Met zijn knokige knokkels klopte de bezoeker drie keer op de deur. Het doorkijkluikje werd ruig opzij geschoven. Een norse kale man keek erdoorheen wie er naar binnen wilde. Hij had maar aan één blik genoeg om toegang te verlenen aan de bezoeker tot de café van zijn baas.
De man met de dikke regenjas trad naar binnen. De kleine ruimte van het café zonder naam werd verlicht door een warme gloed van kaarsen en gedempte lampen die aan de plafond hingen. Het licht werd gehinderd door dikke wolken rook die hier in het café hing. Negen van de tien bezoekers hier roken, en niet zo’n beetje ook. Sommigen steken hier rustig ook een dikke sigaar op, genot staat immers hoog op het lijstje. Iedereen kende elkaar. Het was altijd een gezellige boel. Niet voor niets had het Café geen naam. Hier kwam al het gespuis van Rotterdam heen om hun duistere zaakjes af te handelen, of in het geval van de bezoeker, juist opdrachten te geven.
De bezoeker kreeg aangeboden zijn jas te overhandigen aan een jonge vrouw, zodat ze zijn jas aan de garderobe kon hangen. Hij weigerde. Toen de vrouw zijn besluit respecteerde en weg liep, liet de bezoeker zijn blik door de kleine ruimte gaan. Ja, daar zit hij. Helemaal achterin aan een klein rond tafeltje wacht een slank ogende man op hem, turend naar zijn mobiele telefoon om de tijd te doden. De bezoeker stapt eropaf.

‘Goedenavond.’ De slanke man keek omhoog.

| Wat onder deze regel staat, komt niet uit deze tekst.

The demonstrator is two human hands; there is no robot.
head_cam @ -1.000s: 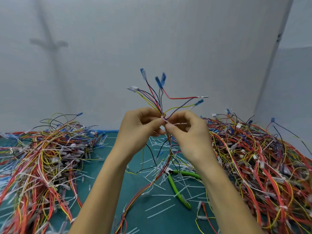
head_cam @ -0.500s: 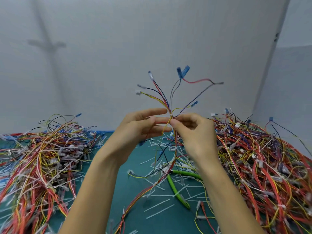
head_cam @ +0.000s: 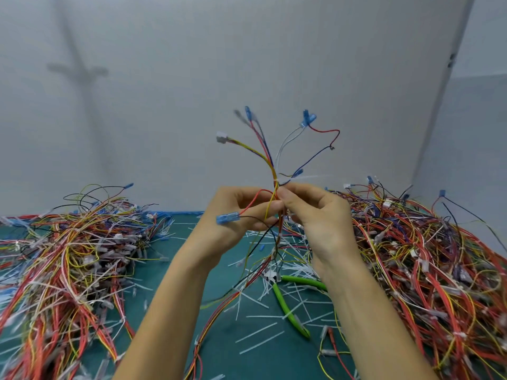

Zijn opdrachtgever. Snel klikte hij zijn telefoon uit en stopte hij hem weg in zijn zak. Evenals de bezoeker had ook hij zijn jas nog aan gelaten, omdat hij wist dat hij wat van zijn opdrachtgever kon krijgen. ‘Goedenavond, meneer,’ groette de man terug. De bezoeker sleepte de dichtstbijzijnde stoel naar zich toe om ook te kunnen zitten aan het kleine ronde tafeltje. Meteen haalde hij een envelop tevoorschijn die hij bij zich had gedragen in de zak van zijn jas. De jonge man voelde zich niet erg op zijn gemak. Hij was weliswaar hier enkele keren meer geweest, maar omdat hij een van de jongste bezoekers was kon hij altijd gevaar lopen. Dat was ook de rede waarom hij zich de laatste dagen niet geschoren heeft: met baard lijkt de jonge man iets ouder qua uiterlijk. Dit was het terrein van mensen waarmee je niet snel ruzie zocht.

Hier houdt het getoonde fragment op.